Monitor has a soft spot for the government's beacons scheme.

'Sharing good practice' is a wondrous thing - indeed, Monitor has found it a convenient explanation for occasional infidelities. Nonetheless, news that the light that burned so brightly suddenly burns so pale leads one to wonder if it is time for a new approach in a bid to speed enlightenment in the NHS. Back to basics, then, with Monitor's guide to learning from others' mistakes.

But the Department of Health is greedy in its attempts to hog this week's column. First off, a worthy welcome from Babe Cooper to research which suggests that smoking isn't good for you (they'll be saying it doesn't look cool next). But while Monitor is all in favour of one-stop shops and fasttrack clinics, isn't it alarming to learn that smoking causes 82 per cent of 'lunch cancer deaths'?

Meanwhile, advice on cot death seems a similarly unlikely target for gags. But when the DoH is in charge, anything can happen, and hilariously, almost anything does, this time in a statement advising pregnant ladies to resist the advances of their lascivious hubbies.

That's right - 'do not smoke or let your partner near you when you are pregnant', caution the uptight civil servants.

But DoH staff do more than manufacture strange variations on the facts in press releases. Sometimes the specially trained ones are allowed to pick up the phone and say whatever they fancy to journalists. The risks are obvious. And sometimes the jokers reveal depths of ignorance which even Monitor's colleagues can't match. Pity the senior press officer fielding calls on the departure of Sir Alan Langlands. The poor chap had no idea that big Al had a deputy; nor did he recognise the name of one Neil McKay, appointed just two months ago.

Meanwhile, colleagues on the social care desk reveal frightened rabbit tendencies (see picture). One of HSJ 's hackettes was at her most reassuring while trying to persuade them to provide info on the boundaries of health and social services.

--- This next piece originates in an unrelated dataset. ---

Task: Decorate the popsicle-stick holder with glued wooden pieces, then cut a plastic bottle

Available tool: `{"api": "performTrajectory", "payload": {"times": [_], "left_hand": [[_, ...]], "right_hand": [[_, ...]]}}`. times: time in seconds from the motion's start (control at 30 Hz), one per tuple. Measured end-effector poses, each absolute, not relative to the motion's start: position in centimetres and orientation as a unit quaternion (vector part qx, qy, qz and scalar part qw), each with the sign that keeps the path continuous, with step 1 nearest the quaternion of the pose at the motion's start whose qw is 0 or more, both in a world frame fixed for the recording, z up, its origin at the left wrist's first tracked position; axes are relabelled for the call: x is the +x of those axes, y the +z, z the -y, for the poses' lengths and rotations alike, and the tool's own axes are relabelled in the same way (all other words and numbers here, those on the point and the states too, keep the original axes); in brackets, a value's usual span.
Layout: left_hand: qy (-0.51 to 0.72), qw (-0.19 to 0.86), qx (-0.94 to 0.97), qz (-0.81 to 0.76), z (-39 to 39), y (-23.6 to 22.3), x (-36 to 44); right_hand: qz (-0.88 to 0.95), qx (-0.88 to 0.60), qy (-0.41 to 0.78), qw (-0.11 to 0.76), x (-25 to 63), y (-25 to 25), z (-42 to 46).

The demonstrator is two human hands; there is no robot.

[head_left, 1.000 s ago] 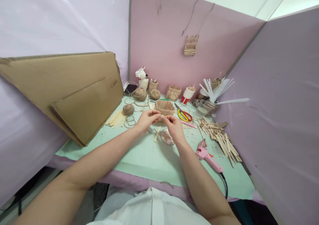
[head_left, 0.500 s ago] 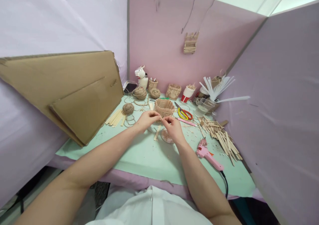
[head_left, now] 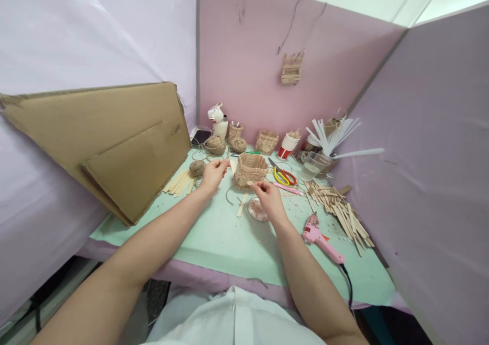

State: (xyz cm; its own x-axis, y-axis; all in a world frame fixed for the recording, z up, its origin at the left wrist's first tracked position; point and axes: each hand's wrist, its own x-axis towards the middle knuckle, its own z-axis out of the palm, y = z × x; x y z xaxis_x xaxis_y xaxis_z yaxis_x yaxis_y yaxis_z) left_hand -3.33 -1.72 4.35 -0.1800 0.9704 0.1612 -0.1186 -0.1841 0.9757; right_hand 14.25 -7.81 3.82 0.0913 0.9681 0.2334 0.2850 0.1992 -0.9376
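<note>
My right hand (head_left: 268,198) pinches a small pale wooden piece (head_left: 250,183) just in front of a basket made of wooden sticks (head_left: 250,170). Left of that basket, my left hand (head_left: 214,175) is raised with thumb and fingers pressed together; whatever may be between them is too small to make out. A ball of brown twine (head_left: 197,168) sits beside the left hand. Below the right hand lies a round lid-like dish (head_left: 256,210) with pinkish residue. A flat wooden stick (head_left: 242,205) rests on the table left of the dish.
A pink glue gun (head_left: 323,242) with a black cord lies at right, near a heap of wooden sticks (head_left: 344,210). Scissors (head_left: 282,174) lie behind the right hand. Cardboard (head_left: 133,146) stands at left. Cups, twine balls and a cup of white glue sticks (head_left: 313,164) line the back.
My hands, together in front of the basket before, have parted. The left moved left and slightly up; the right stayed near the basket, and a small wooden piece now shows in its fingertips.
</note>
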Motion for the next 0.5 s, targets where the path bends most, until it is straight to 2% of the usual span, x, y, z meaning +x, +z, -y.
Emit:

But Berlin walls don't come down overnight - except in Berlin, and that's different - as a hapless minion revealed, stammering: 'But you're a health service management magazine and I'm on the social care side so we're not really supposed to talk to you .'

Back to beacons. For the benefit of those working in the department that launched them, beacon status means that 'innovative' GPs and hospitals with pretty waiting rooms get extra money as long as they let jealous rivals have a nose around and steal their best ideas. Not to be confused with belisha beacons. So when a reporter asked the DoH press office - sorry media centre, darling - for details of the beacon scheme, how perturbing to be pushed in the direction of the Department of the Environment, Transport and the Regions.

Monitor hopes that communications managers among you are learning some hard lessons - and warns the press office at the Royal Brompton and Harefield trust to pay special attention. When its press office was asked for the names of their local CHCs, the response - 'what's a CHC?' - took our mighty organ aback. Monitor hopes the trust takes seriously the statutory responsibilities of independent watchdogs representing the interests of local people. What do readers think?

Some say there's more to life than snickering at others' misfortunes. So let's turn now to the website of the Institute of Healthcare Management, where what they do on purpose is just as funny as what they do by mistake. The financial troubles of IHM's predecessor organisation have been well documented, and Monitor can't help but wonder if that's what is behind the decision to offer fridge-freezers and 26 types of hostess trolley online. A quick click on www.ihm.org.uk leads quickly to offers of cut- price white goods now that 'the IHM has teamed up with Value Direct'. What's next? Will Stuart Marples be doing a nice sideline in dodgy motors?

Finally, back to the DoH press office, whose transformation into a media centre witnessed the introduction of whizzy IT, including an answerphone message with a rasping Scottish accent causing trouble in the friskiness department for journalists of a female persuasion. Monitor must confess to a licking of lips at the idea that the cash-strapped NHS had spent literally POUNDS hiring a SEXY actor to keep journalists away from the whinier tones of real press officers. And as the press office tried to stall HSJ with cries of 'Is this a genuine media query?', suspicions grew. Until the truth emerged in the shape of a real live press officer so discreet his voice had ne'er been heard before. Take comfort, bunglers and incompetents among ye, for Monitor nearly got it wrong once, too.